Horry County is trying to get rid of maintaining more than 100 miles of dirt roads because, by state and county laws, they don't benefit enough people.
The measure is estimated to save the county up to $400,000 annually, but not all councilmen are crazy about the idea.
David Gilreath, director of the county’s public works department, said in years past, it was as easy as flagging down the county employee driving the road grader to get a county road scraped.
“Over time, we’ve accumulated quite a few of those,” Gilreath said. “The dedication process clearly wasn’t what it is today.”
1992 Horry County law: “any deed, easement, or right of way … which is not of public benefit shall be removed from the county road maintenance system.”
Horry County stopped dedicating roads — or taking them as the county’s responsibility — in 1997. It currently has upwards of 600 miles of dirt roads, and about 100 of those miles are roads that lack significant public benefit.
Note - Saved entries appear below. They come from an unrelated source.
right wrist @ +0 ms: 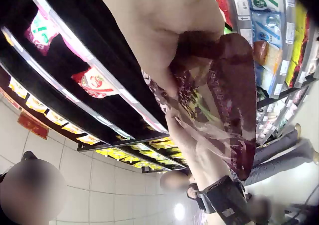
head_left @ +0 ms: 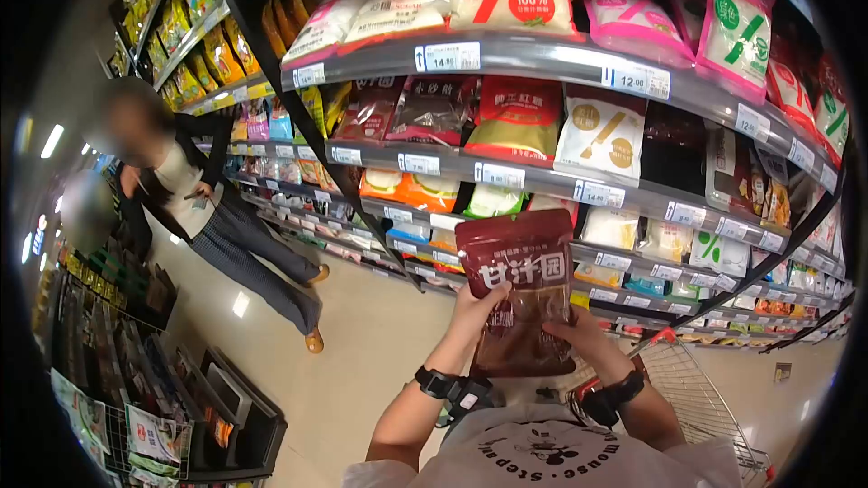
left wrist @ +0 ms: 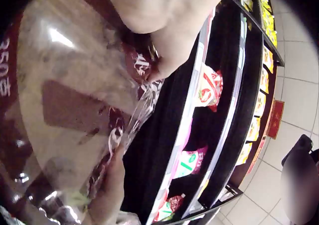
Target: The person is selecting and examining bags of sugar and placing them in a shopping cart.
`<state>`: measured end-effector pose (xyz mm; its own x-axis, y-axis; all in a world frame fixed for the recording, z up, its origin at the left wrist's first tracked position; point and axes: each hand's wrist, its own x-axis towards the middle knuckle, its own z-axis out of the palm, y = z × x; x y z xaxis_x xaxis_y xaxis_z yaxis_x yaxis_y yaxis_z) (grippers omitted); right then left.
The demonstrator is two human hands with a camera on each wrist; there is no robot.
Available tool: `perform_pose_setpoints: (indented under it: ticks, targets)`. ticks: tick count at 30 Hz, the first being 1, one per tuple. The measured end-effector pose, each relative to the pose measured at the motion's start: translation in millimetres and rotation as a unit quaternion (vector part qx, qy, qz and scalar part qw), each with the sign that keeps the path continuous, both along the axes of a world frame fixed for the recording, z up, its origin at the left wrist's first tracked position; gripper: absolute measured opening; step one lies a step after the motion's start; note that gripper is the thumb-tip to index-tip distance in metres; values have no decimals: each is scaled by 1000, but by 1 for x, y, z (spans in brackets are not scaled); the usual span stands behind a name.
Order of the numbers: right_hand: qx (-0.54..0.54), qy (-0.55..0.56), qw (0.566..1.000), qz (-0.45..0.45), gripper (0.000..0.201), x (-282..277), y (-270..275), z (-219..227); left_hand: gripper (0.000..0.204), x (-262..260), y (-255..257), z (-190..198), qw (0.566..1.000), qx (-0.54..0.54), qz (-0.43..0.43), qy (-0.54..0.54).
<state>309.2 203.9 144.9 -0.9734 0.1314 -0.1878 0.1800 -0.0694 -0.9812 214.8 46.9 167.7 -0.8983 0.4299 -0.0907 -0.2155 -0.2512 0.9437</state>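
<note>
A dark red pouch of brown sugar (head_left: pixel 527 258) with white lettering is held upright in front of the chest by both hands. My left hand (head_left: pixel 472 318) grips its left edge, thumb over the front. The lower right edge is gripped by my right hand (head_left: pixel 583 339), its thumb also on the front. In the left wrist view the pouch's clear window (left wrist: pixel 65 95) shows brown contents, with the left hand (left wrist: pixel 172 31) at its edge. In the right wrist view the right hand (right wrist: pixel 164 26) curls over the pouch (right wrist: pixel 232 95); the fingers behind it are partly hidden.
Shelves (head_left: pixel 533 54) of bagged sugar with price tags curve ahead. A wire shopping cart (head_left: pixel 696 389) stands at the lower right. A person (head_left: pixel 185 181) stands in the aisle to the left, near a low display rack (head_left: pixel 240 438) and the tiled floor (head_left: pixel 362 343).
</note>
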Motion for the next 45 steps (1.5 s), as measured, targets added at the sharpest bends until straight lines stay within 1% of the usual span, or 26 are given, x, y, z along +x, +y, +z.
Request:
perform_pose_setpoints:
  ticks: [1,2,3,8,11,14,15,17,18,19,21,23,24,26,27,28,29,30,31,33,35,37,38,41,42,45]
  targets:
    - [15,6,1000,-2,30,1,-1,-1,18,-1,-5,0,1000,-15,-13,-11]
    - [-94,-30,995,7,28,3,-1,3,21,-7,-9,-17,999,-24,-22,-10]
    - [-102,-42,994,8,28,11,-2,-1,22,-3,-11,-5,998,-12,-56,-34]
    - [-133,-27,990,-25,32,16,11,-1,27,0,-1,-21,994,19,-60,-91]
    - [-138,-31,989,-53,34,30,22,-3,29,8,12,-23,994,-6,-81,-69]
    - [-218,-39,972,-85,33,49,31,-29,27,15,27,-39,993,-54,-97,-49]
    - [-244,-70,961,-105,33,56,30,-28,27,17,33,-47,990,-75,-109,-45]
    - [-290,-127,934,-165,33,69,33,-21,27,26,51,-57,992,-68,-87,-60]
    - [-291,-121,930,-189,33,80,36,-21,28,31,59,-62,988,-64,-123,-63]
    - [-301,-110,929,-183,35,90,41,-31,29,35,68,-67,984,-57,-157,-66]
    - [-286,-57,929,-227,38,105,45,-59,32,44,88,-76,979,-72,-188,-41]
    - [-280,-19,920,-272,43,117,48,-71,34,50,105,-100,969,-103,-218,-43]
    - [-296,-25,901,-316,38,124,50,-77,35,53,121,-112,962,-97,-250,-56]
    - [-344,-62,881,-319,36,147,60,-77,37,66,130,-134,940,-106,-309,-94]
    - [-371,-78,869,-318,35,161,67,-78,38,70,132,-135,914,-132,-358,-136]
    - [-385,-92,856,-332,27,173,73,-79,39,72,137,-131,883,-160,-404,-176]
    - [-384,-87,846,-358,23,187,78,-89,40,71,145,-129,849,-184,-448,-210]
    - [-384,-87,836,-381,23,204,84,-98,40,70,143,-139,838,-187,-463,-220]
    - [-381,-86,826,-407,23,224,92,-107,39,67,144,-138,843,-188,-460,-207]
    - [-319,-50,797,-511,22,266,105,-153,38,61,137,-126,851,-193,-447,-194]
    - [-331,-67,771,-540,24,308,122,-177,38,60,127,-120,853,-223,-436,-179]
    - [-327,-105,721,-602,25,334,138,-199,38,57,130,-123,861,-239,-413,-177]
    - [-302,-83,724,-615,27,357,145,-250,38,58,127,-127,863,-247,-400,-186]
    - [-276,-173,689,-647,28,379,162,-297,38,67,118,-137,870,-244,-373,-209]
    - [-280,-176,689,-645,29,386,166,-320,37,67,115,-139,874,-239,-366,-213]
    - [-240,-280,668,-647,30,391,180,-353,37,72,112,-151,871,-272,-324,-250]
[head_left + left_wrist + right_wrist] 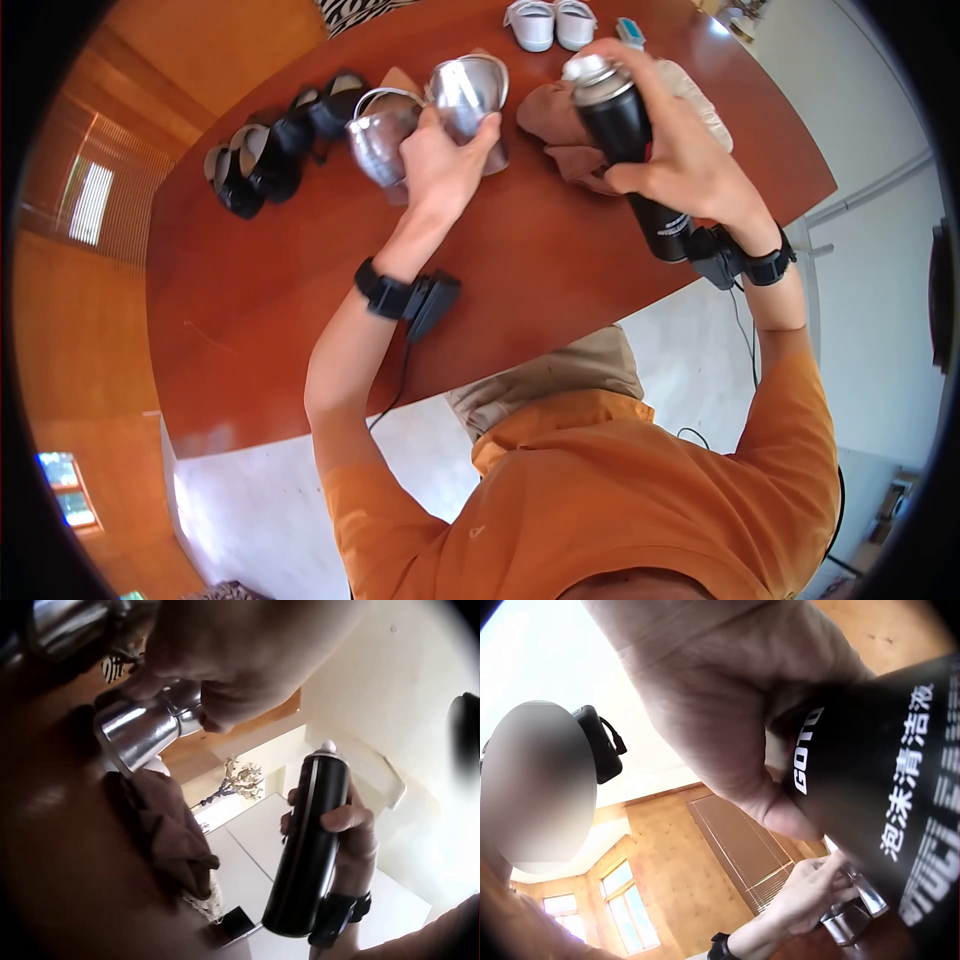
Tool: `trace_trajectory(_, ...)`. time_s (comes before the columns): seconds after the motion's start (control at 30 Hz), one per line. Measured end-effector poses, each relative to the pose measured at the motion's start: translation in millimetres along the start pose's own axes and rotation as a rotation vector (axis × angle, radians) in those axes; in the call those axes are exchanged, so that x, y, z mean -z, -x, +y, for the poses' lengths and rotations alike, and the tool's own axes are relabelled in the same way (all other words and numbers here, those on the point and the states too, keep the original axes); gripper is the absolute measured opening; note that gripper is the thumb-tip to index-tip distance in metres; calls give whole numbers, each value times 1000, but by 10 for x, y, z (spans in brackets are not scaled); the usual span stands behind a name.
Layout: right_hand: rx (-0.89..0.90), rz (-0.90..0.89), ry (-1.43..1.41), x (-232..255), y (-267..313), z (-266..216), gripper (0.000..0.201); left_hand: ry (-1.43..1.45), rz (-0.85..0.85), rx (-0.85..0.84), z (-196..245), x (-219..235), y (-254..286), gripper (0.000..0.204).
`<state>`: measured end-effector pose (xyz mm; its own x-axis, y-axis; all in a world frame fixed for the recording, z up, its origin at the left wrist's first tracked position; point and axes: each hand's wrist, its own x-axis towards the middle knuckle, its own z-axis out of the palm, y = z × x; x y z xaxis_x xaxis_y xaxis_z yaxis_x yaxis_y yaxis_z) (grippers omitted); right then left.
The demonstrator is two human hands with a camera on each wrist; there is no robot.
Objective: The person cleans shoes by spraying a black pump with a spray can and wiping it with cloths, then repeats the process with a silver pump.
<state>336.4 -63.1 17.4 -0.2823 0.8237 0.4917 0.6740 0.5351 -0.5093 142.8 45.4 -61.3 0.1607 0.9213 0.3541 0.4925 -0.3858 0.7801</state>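
Note:
My left hand point(440, 165) grips a pair of shiny silver shoes point(470, 95) at their heel ends, fingers over the backs. The shoes stand side by side at the table's far middle. In the left wrist view one silver shoe point(142, 731) shows under the fingers. My right hand point(685, 145) is wrapped round a black spray can point(615, 125) with a white nozzle, tilted above the table. White lettering covers the can's label point(907, 772) in the right wrist view. Behind the can lies a crumpled pinkish-brown cloth point(550, 115), partly hidden by it.
Several black shoes point(265, 165) are lined up at the far left of the reddish wooden table point(270, 290). A pair of white shoes point(533, 25) stands at the back edge, beside a small blue-and-white item point(630, 33). Cables hang from both wrist cameras.

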Motion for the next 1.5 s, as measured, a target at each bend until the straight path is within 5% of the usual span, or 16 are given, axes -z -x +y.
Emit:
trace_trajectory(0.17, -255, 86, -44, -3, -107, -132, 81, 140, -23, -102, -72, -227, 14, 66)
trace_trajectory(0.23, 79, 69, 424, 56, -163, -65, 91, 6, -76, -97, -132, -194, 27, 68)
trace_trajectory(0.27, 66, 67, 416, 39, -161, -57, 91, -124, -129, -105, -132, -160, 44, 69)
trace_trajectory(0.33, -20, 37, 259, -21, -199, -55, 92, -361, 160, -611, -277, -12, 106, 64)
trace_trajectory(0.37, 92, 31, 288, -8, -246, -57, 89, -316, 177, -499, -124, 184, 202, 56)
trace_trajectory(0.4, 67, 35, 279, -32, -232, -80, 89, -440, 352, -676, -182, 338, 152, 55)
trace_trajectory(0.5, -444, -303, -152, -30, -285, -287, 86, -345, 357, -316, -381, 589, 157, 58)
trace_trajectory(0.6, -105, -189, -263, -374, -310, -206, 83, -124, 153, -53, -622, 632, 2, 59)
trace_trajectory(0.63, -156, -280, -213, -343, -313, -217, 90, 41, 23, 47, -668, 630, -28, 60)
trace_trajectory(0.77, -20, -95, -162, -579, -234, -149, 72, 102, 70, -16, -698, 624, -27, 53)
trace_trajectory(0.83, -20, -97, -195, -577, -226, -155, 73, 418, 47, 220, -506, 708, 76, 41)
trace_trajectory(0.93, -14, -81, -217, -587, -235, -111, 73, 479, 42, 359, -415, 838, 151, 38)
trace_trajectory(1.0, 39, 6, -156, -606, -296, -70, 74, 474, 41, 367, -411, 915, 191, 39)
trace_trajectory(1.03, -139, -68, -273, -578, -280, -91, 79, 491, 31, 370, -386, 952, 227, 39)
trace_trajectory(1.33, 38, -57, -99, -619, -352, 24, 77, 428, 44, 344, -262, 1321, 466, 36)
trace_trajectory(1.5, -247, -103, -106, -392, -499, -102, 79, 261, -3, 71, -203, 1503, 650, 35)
Some, in fact, are driveways to rural houses, which doesn’t sit well with Councilman Johnny Vaught.
“I don’t see how we can justify maintaining someone’s driveway,” Vaught said.
Horry County public works departments staff will meet with councilmen in districts where the roads may be taken off the county’s maintenance plan, said Steve Gosnell, assistant county administrator for infrastructure and regulation.
“We’re at a point now where our paved network is about 800 miles and dirt road is about 600 miles, and you’re talking about 100 miles that maybe shouldn’t even be in our system … ,” Gosnell said.
Councilman Jody Prince said if the county moves to remove these roads from their maintenance plan, it may be hard news to deliver in the people of his district.
“It could cause a lot of problems when some sweet grandmother who doesn’t have children around and lives in a home a half mile up a dirt driveway and it starts getting big holes in it, then that could be a problem,” Jody Prince said.
South Carolina state law does not allow use of public funds for the primary benefit of private parties.
Councilman Paul Prince said every taxpayer and owner of a vehicle are entitled to well-maintained roads.
“I’m telling you, every person who has an automobile with a tag on it is paying a $50 road maintenance fee has a right to some type of maintenance on their road, especially if we’ve been doing it for many, many years,” Paul Prince said. “We’re spending millions and millions of dollars on tourism and everything else around here and we’re kind of nitpicking, to me, on $200,000 for roads for people who have been here all their lives. We’re talking 80- or 90-year-olds and scraping their roads once or twice a year.”
Councilman Tyler Servant commended Gilreath and his co-workers for identifying this cost-saving measure and said the savings could really add up and be used for other road projects.
“I know $400,000 isn’t much, but times it by 10,” Servant said. “We’re talking about $4 million. That’s a lot of money.”
Criteria used to determine public benefit: if a close alternate route exists; if it benefits three lots or less; or if all parcels on the road are on another public roadway
Gilreath said if the county decides to move forward with the program, a strong effort to educate the public will be needed.
“We’re not saying we need to take this driveway out, dig it up and plant trees. What we’re saying is that this doesn’t provide any public benefit,” Gilreath said. “This is not something you’re going to do in one fell swoop. This is something that’s going to take some review, take some time and may take multiple packages.”